We have studied a series of eight closely related N-salicylidene-4-amino-1,2,4-triazole molecules 1–8, obtained by condensation of the corresponding aldehyde with 4-amino-4H-1,2,4-triazole. ¹H NMR spectroscopy in solution revealed the presence of a single structure at least in DMSO-d₆. According to single-crystal X-ray diffraction, it was established that the crystal structures of 5–8 each are stabilized by a linear intramolecular hydrogen bond of the O–H⋯N type, formed between the o-OH hydrogen atom of the phenolic ring and the imine nitrogen atom. The same o-OH function in the crystal structures of 1–4 was found to be involved in the intermolecular hydrogen bonds with one of the triazole nitrogen atoms of the adjacent molecule.

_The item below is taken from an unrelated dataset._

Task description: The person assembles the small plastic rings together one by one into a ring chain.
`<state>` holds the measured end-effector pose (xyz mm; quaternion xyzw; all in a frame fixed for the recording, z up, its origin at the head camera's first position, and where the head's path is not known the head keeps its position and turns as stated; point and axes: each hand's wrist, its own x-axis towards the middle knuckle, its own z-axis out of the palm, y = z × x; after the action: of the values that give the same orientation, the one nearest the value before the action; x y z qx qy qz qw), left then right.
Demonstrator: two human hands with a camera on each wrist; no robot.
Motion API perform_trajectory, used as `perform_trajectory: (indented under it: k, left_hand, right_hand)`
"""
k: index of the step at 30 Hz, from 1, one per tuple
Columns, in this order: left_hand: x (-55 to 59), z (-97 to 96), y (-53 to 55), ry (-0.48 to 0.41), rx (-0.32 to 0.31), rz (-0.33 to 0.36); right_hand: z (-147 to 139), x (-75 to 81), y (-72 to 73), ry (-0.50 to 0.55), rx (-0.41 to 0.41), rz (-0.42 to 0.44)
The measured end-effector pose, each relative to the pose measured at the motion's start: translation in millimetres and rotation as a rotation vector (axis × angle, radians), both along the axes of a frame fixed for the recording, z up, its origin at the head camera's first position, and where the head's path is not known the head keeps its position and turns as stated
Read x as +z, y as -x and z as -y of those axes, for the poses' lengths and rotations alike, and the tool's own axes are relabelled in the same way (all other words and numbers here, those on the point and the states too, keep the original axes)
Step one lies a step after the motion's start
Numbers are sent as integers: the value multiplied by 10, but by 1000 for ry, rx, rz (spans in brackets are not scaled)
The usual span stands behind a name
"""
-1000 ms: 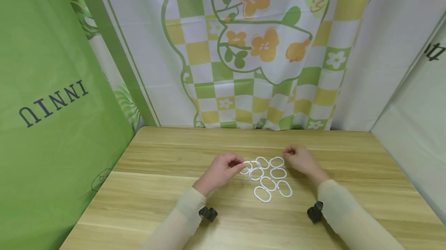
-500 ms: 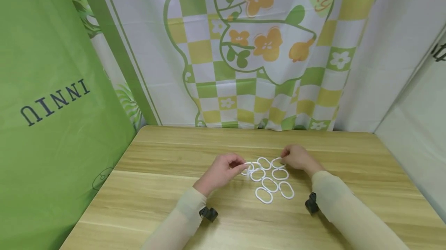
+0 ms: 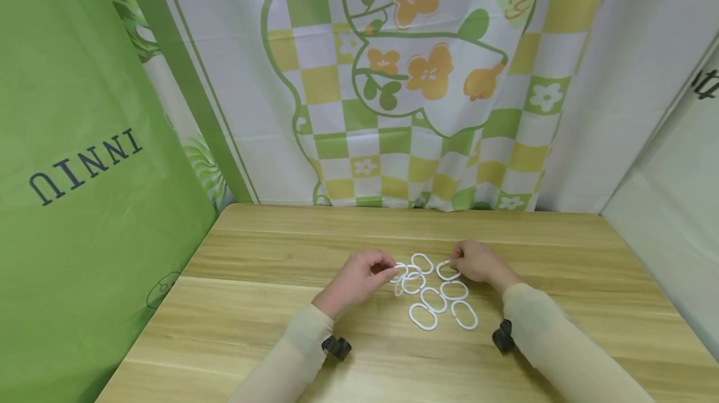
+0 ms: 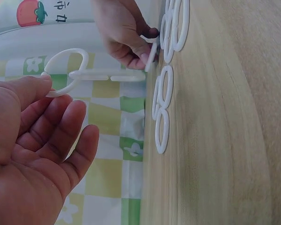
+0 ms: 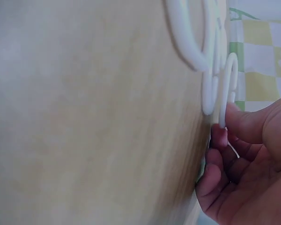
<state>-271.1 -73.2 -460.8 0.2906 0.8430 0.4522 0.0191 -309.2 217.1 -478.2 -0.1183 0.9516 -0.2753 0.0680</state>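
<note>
My left hand [image 3: 359, 277] pinches a white oval curtain ring [image 4: 85, 60] between thumb and forefinger, raised off the table. Hooked through it is a second curtain ring, stretching sideways in the left wrist view; more rings of this group overlap beside the fingertips. My right hand [image 3: 477, 261] pinches another ring [image 5: 222, 96] at the back right of the group, its edge tilted up from the wood. Between and in front of the hands lie several more white rings [image 3: 434, 300], close together, some with a visible gap. My fingers hide part of each held ring.
The wooden table [image 3: 269, 303] carries the rings near its middle. A checked curtain [image 3: 393, 160] hangs along the back edge, and a green cloth [image 3: 101, 234] covers the left side. Each wrist wears a small black camera [image 3: 337, 347].
My right hand has moved left to the back right ring and now pinches it. That ring has tilted up, and the rings just in front have shifted slightly nearer. My left hand stays nearly still.
</note>
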Motion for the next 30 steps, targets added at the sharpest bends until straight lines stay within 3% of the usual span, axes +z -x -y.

The overall geometry of each molecule in the structures of 1–8 was found to be almost planar or slightly deviated from planarity. Hirshfeld surface analysis showed that the structures of all compounds are mainly characterized by H⋯H, H⋯C, H⋯N and H⋯O contacts but some contribution from C⋯C and C⋯N contacts is also clearly observed. Diffuse reflectance spectroscopy reveals the exclusive presence of the enol form in the solid state at room temperature for 1–6 and 8, while a mixture of dominant enol and cis-keto forms were found for 7. All the studied molecules 1–8 were not photoswitchable, while 7 was found to be thermochromic from coloured to colourless upon cooling.